What is being asked
Among the entries below, only the lines starting at the one with "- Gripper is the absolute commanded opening" and ending at the one with "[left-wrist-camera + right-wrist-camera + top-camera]", both included, are to be printed exactly.

Source data
•••
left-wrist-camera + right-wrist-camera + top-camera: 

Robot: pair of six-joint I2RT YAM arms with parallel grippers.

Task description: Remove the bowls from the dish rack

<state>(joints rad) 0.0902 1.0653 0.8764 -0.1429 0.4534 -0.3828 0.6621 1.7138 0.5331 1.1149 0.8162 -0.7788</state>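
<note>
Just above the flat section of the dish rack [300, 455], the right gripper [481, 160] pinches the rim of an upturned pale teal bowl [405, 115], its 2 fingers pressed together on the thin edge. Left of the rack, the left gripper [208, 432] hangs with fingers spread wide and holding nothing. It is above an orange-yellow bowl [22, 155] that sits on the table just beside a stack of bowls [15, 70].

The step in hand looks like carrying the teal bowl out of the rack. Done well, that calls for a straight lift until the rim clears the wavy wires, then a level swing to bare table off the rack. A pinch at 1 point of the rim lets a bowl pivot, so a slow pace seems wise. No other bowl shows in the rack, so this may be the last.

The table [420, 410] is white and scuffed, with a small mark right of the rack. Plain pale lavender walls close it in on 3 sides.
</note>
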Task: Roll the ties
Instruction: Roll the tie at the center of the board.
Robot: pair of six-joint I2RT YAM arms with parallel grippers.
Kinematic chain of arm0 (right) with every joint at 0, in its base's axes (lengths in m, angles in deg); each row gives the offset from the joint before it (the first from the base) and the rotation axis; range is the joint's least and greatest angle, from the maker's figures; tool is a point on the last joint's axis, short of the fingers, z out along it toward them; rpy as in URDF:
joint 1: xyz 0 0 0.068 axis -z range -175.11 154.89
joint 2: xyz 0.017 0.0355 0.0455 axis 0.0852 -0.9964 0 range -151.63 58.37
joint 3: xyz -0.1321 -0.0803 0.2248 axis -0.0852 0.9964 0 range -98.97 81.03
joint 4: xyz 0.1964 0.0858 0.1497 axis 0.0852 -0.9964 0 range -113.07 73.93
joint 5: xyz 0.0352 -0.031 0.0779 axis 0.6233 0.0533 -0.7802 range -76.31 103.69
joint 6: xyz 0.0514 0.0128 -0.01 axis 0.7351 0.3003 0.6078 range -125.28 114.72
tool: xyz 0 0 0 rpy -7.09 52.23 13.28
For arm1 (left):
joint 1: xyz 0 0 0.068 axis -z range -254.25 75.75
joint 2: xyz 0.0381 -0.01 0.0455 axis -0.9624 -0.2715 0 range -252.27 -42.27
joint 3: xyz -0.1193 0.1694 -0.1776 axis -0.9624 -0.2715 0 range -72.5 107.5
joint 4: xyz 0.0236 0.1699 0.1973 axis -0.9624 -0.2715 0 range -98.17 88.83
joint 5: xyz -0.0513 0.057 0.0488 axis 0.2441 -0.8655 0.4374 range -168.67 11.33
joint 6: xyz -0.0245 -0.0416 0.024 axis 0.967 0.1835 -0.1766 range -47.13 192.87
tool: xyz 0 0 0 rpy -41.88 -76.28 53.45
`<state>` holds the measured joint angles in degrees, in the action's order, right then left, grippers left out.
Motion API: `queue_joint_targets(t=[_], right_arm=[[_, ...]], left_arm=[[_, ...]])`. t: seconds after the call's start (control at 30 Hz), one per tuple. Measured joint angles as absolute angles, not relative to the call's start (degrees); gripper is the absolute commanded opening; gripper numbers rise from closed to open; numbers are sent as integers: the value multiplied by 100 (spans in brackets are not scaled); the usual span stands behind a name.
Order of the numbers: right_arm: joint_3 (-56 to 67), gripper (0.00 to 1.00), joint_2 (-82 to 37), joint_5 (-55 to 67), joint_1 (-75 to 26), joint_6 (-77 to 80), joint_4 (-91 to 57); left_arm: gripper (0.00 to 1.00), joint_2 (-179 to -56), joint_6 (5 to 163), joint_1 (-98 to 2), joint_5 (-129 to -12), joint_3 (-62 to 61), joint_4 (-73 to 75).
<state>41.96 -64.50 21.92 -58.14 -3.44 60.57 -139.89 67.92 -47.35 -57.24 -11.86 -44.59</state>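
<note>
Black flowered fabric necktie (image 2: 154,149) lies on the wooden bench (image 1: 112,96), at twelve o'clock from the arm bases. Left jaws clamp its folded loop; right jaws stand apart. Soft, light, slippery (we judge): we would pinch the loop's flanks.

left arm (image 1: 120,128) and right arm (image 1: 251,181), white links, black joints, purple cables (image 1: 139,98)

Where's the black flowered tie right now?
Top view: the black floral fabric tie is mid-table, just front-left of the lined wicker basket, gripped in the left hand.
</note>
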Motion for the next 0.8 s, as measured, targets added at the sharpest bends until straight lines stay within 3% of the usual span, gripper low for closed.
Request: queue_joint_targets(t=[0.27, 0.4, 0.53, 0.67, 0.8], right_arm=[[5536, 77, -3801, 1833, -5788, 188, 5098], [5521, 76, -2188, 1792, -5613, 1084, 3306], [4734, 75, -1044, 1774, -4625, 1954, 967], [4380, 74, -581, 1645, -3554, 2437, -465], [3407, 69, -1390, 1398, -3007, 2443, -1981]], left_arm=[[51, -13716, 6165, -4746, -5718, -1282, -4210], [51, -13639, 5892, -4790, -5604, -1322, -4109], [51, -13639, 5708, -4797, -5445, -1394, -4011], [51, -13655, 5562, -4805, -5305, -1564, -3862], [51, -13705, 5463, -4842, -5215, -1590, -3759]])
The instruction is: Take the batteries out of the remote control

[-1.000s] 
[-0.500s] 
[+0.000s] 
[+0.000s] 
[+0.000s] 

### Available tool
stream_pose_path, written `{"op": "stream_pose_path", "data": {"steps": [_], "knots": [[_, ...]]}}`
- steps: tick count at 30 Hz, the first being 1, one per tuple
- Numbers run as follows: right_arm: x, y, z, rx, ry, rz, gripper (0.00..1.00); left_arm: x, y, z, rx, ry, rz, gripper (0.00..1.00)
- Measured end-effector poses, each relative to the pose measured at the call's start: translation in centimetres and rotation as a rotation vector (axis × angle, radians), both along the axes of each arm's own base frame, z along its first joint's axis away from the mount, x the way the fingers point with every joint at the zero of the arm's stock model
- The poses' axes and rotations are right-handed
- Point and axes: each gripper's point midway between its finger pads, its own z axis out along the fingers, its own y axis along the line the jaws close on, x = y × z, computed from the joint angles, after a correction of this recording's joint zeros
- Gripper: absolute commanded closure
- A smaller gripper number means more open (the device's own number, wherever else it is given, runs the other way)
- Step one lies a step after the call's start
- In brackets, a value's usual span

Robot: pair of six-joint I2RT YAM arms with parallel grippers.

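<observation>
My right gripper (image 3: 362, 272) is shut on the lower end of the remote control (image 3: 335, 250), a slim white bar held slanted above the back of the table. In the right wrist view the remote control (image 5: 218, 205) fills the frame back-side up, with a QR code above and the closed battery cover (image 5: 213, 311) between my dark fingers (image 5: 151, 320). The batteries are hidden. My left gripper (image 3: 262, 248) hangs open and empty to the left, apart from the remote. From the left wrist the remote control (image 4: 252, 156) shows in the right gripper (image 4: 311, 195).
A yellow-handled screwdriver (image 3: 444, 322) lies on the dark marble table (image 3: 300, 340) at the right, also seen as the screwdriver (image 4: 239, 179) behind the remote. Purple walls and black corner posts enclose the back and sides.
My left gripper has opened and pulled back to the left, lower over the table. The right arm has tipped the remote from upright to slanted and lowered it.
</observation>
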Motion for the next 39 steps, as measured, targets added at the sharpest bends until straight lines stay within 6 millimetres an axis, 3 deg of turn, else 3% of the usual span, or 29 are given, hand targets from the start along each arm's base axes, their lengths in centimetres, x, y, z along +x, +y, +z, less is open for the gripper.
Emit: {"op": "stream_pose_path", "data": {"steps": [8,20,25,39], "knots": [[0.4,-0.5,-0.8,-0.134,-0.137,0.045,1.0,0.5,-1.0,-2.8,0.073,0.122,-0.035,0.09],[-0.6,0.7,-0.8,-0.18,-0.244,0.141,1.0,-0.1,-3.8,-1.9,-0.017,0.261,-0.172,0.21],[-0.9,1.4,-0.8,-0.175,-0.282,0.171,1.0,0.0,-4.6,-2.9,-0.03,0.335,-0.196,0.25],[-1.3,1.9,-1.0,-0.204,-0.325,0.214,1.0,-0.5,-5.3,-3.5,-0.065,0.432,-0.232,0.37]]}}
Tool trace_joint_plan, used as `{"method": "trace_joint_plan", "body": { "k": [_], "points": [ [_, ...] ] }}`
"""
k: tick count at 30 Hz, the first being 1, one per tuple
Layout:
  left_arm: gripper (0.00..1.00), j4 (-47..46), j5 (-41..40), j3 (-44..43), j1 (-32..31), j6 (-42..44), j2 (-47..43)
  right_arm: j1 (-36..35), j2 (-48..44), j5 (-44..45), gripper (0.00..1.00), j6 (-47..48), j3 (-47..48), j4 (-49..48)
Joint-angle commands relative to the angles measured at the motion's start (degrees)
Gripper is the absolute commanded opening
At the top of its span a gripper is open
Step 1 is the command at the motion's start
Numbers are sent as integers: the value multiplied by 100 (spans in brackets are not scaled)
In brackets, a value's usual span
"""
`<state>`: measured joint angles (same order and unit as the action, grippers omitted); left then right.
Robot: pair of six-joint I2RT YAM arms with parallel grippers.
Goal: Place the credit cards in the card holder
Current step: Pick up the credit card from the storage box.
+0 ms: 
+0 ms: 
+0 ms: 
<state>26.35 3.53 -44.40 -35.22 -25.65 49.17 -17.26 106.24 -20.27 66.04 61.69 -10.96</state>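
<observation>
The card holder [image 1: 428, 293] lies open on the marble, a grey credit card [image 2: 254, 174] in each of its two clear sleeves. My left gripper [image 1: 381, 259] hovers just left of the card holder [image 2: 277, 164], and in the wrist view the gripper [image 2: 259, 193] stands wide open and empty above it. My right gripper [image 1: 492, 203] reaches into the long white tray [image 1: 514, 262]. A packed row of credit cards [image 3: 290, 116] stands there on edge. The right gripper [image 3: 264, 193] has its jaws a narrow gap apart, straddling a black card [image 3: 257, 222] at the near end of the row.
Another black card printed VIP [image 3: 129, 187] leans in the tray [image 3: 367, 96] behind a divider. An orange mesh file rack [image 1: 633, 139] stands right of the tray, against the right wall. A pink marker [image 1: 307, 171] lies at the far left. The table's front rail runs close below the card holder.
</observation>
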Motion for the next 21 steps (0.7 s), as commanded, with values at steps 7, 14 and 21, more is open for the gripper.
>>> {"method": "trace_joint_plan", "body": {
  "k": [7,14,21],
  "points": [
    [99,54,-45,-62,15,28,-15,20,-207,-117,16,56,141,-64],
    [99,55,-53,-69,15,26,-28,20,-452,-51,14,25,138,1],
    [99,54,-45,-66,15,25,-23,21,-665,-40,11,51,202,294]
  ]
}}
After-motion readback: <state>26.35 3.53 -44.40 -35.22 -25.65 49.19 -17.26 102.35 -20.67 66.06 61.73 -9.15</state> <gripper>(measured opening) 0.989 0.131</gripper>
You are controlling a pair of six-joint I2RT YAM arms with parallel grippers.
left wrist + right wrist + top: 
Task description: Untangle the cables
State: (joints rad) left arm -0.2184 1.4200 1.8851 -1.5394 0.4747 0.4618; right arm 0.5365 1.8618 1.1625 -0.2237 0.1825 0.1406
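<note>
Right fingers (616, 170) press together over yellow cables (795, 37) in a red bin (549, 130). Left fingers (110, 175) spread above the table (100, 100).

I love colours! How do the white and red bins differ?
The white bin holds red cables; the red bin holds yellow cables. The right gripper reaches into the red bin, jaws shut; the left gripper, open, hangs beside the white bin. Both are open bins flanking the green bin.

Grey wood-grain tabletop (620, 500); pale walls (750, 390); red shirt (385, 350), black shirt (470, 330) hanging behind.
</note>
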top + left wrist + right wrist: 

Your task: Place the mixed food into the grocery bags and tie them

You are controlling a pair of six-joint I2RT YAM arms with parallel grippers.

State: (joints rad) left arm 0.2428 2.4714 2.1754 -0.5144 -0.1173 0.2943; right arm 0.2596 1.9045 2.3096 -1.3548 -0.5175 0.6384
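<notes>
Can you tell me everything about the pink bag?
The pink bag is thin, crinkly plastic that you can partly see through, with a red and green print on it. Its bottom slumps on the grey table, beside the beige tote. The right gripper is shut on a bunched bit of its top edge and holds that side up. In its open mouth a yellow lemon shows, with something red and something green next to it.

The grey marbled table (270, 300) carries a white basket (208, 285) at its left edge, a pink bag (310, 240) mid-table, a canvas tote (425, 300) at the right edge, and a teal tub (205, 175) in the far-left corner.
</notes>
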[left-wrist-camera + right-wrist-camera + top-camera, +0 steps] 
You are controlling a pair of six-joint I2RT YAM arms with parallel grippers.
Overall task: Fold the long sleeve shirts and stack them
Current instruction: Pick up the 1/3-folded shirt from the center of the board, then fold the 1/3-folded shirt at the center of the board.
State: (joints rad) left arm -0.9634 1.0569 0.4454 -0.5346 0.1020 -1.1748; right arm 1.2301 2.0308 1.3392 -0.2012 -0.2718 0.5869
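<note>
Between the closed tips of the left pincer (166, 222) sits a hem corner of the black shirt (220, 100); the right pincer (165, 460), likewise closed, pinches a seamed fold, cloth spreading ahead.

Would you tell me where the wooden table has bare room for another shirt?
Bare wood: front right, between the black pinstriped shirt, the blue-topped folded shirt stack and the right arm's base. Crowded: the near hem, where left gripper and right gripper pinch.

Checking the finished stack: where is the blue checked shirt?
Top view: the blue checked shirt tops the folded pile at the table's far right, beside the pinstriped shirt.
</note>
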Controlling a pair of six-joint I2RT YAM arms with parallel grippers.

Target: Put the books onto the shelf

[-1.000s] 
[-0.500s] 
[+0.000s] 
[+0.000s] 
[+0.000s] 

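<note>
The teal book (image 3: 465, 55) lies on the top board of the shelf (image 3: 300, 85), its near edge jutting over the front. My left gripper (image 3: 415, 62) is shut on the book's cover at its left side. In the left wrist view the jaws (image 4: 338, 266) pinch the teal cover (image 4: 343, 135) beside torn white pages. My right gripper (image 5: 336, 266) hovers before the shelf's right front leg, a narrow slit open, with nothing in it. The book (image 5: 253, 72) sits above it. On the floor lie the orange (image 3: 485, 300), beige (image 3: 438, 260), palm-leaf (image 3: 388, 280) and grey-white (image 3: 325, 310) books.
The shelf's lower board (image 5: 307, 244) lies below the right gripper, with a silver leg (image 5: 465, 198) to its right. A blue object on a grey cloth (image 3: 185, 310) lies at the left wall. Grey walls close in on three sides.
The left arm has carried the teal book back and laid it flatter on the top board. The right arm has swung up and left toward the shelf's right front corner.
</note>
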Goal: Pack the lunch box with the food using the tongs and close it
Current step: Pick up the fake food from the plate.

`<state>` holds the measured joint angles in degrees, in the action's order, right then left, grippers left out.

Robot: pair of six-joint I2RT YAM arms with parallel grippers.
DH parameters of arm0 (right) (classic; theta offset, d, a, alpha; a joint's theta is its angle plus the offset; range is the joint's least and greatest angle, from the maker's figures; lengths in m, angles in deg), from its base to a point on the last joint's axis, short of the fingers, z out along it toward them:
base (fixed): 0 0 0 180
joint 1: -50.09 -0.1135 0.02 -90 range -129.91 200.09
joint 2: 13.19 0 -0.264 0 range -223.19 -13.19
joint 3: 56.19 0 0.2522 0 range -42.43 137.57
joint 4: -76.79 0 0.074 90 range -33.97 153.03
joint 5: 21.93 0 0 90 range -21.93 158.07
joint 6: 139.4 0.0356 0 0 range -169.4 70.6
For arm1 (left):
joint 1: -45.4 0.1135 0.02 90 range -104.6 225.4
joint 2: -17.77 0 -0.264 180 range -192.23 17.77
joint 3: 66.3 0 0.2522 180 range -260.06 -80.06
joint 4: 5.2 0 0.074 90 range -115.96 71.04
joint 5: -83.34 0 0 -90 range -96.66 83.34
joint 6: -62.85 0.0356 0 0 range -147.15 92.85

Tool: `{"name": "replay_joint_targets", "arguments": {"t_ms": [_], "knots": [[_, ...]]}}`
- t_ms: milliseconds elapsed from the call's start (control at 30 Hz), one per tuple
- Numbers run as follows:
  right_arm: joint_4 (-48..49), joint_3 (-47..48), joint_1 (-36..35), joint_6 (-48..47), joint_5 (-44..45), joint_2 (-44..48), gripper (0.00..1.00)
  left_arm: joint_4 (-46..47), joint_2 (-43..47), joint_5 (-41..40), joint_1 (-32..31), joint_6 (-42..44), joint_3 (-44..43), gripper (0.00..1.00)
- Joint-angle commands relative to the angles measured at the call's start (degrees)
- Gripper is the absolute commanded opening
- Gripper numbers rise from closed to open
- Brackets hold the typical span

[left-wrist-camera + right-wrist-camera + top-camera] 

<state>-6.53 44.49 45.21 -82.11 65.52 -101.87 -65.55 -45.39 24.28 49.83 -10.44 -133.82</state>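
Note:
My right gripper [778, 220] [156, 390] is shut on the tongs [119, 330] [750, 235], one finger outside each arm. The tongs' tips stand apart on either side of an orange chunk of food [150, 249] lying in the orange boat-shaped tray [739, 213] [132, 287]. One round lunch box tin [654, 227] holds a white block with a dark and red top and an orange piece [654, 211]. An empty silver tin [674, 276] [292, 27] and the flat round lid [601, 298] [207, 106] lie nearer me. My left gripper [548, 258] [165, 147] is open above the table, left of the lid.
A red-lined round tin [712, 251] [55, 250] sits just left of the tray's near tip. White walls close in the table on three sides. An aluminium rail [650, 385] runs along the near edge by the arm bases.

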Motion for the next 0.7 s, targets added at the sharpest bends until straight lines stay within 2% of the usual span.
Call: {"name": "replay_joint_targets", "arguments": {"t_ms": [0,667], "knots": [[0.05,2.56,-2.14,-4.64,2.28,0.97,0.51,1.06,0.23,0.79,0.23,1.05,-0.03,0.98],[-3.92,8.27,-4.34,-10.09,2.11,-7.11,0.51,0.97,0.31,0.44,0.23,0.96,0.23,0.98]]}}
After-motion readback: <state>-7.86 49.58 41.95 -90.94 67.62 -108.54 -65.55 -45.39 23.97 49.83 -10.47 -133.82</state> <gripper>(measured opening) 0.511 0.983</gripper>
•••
Completed task
- Gripper is the absolute commanded opening
- Gripper numbers rise from closed to open
- Brackets hold the typical span

[left-wrist-camera + right-wrist-camera + top-camera] 

The exercise requires nothing more than what has been given.